Il K-278 Komsomolets, conosciuto come classe Mike dalla NATO, era un sottomarino d'attacco nucleare di quarta generazione. Commissionato nel 1983, incarnava l'eccellenza tecnologica sovietica nella navigazione subacquea. Le sue impressionanti caratteristiche lo hanno reso un vero gioiello della flotta:
- Calotta interna in titanio
- Capacità di immersione fino a 1.000 metri
- Velocità massima di 30 nodi
- Siluri di nuova generazione
Lo scafo in titanio, una grande innovazione, consentiva ai Komsomolet di immergersi più in profondità di qualsiasi altro sottomarino dell'epoca. Questa abilità tecnica gli ha dato un notevole vantaggio strategico, permettendogli di eludere più facilmente il rilevamento.
Tra i suoi armamenti trasportava il sottomarino due siluri dotati di testate nuclearia testimonianza del suo potenziale potere sorprendente. Queste armi, combinate con le sue eccezionali capacità subacquee, resero i Komsomolets un formidabile avversario nelle profondità oceaniche.
Una tragedia dalle conseguenze durature
Il 7 aprile 1989 il destino di Komsomolets cambiò tragicamente. Durante la navigazione a una profondità di quasi 1.000 metri nel Mare di Barents si sono verificati una serie di guasti tecnici:
- Rottura dei tubi dell'aria compressa
- Perdita di olio e incendio
- Malfunzionamento dei sistemi elettronici e idraulici
- Perdita di controllo della zavorra
Questi incidenti a catena costrinsero l'equipaggio a emergere con urgenza. Purtroppo, delle perdite di aria compressa hanno alimentato l’incendio, peggiorando la situazione. Nel caos, 69 marinai tentarono di evacuare la nave, finendo nelle gelide acque artiche.

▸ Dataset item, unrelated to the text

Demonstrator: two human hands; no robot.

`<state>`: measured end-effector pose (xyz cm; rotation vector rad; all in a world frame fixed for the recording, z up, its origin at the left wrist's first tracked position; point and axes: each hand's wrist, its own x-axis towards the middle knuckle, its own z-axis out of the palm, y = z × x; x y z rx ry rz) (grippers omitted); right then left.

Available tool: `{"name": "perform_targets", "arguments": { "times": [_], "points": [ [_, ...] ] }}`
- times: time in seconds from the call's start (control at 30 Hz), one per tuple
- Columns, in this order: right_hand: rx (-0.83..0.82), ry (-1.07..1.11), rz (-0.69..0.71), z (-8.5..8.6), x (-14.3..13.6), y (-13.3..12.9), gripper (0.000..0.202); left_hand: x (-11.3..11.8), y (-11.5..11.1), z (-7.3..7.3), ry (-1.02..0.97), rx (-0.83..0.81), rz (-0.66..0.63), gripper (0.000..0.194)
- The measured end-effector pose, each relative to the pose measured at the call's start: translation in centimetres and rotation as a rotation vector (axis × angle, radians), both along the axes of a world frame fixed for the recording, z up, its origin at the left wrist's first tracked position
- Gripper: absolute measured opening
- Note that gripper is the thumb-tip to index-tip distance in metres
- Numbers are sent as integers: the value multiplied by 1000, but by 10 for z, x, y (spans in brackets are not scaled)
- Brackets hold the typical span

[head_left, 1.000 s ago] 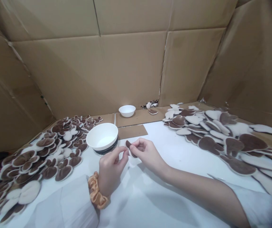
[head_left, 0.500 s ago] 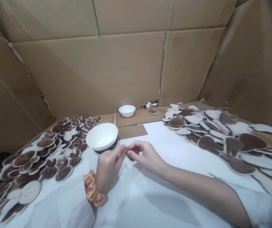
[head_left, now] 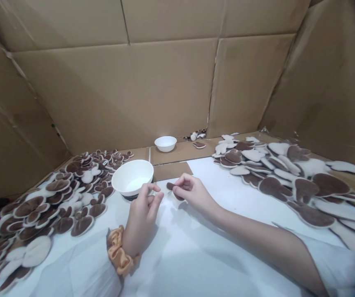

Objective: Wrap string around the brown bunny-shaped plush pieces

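Observation:
Between the thumb and fingers of my right hand (head_left: 192,193) is a small brown plush cutout (head_left: 170,186) with a rounded lobe sticking out to the left. Part of it is hidden behind my fingers. My left hand (head_left: 145,210), with an orange scrunchie (head_left: 121,251) at its wrist, is just left of the cutout and apart from it. Its thumb and index finger are bent with a small gap between the tips, and I make out nothing held there. Right behind the left hand stands a large white bowl (head_left: 133,177) on a dark base.
Brown and white bunny-shaped plush cutouts (head_left: 83,225) heap up on the left. Larger cutouts (head_left: 273,189) are piled on the right. A small white bowl (head_left: 165,143) sits at the back by the cardboard wall (head_left: 171,90). A cardboard strip (head_left: 174,170) lies on the white table (head_left: 202,243).
My hands, which met at the cutout, have parted. The left has drawn off it with fingers loosened, while the right keeps the cutout and has shifted slightly right and up.

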<state>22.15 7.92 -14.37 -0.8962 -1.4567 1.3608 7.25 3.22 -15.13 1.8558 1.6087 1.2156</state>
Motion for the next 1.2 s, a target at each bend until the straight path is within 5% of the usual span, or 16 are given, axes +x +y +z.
{"name": "perform_targets", "arguments": {
  "times": [0.37, 0.57, 0.83, 0.97, 1.2],
  "points": [
    [-130, 118, 20, 8, 0, -2, 18, 3, 0, 2, -18, -113, -107, 21],
    [-233, 164, 194, 9, 3, 0, 24, -1, 9, 0, -44, -146, -203, 21],
    [-35, -243, 444, 10, 11, 3, 12, -23, 18, -6, 671, 134, -214, 21],
    [145, -390, 376, 5, 10, -3, 7, -17, 15, 0, 765, 131, -213, 18],
    [428, -617, 50, -6, 7, 1, 5, 3, 3, 14, 396, -89, -177, 20]
  ]
}}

Il bilancio umano è stato pesante: 42 marinai morirono di ipotermia prima che arrivassero i soccorsi. Anche il capitano e altri quattro membri dell'equipaggio, dopo aver tentato la fuga tramite una capsula di salvataggio difettosa, hanno incontrato un tragico destino. Solo uno di loro è sopravvissuto a questo ultimo tentativo.
Un’eredità radioattiva preoccupante
Il relitto del Komsomolets, che giace a una profondità di 1.680 metri, 100 miglia nautiche a sud-ovest dell'Isola degli Orsi, è diventato motivo di preoccupazione ambientale. Nel 2019, un team di scienziati russo-norvegesi ha fatto una scoperta allarmante: l'acqua nelle immediate vicinanze del relitto aveva livelli di radioattività 100.000 volte superiori al normale.
Questa contaminazione probabilmente deriva da perdite dal reattore nucleare e da siluri con testate nucleari. I ricercatori, utilizzando un sommergibile senza equipaggio, hanno prelevato campioni che hanno rivelato la presenza di isotopi radioattivi come il cesio-137 e lo stronzio-90.
Isotopo | Metà vita | Rischio principale |
---|---|---|
Cesio 137 | 30 anni | Contaminazione delle catene alimentari |
Stronzio 90 | 29 anni | Accumulo nelle ossa |
Le autorità norvegesi e russe stanno monitorando da vicino la situazione, temendo il potenziale impatto fauna marina e ilsettore della pesca locale. Hilde Elise Heldal, scienziata del Norwegian Marine Research Institute, sottolinea l'importanza di questo monitoraggio: “Il monitoraggio aiuta a garantire la fiducia dei consumatori nel settore della pesca norvegese.”
Questa situazione ricorda i potenziali pericoli associati all’uso di sottomarini nucleari, come illustrato dall’incidente simulato in cui una portaerei americana di classe Nimitz è stata “affondata” da un ex sottomarino francese. Sebbene fittizio, questo esercizio evidenzia l’importanza fondamentale della sicurezza e dell’affidabilità delle navi a propulsione nucleare.
Un avvertimento per il futuro
La storia dei Komsomolets serve da toccante promemoria dei rischi associati alle tecnologie nucleari nell’ambiente marino. Sottolinea la necessità di una vigilanza costante e di una rigorosa manutenzione dei sottomarini nucleari in servizio. Le lezioni apprese da questa tragedia hanno senza dubbio influenzato i protocolli di sicurezza e le procedure di emergenza delle flotte moderne.
Mentre le tensioni geopolitiche persistono e le nazioni continuano a sviluppare le proprie capacità sottomarine, l’eredità dei Komsomolets risuona come un avvertimento. Ci ricorda che la padronanza tecnologica deve essere accompagnata dalla responsabilità ambientale e da un’attenta preparazione alle situazioni di emergenza. Il Mare di Barents, testimone silenzioso di questa tragedia, continua a portare le cicatrici di un sogno tecnologico trasformato in un incubo ecologico.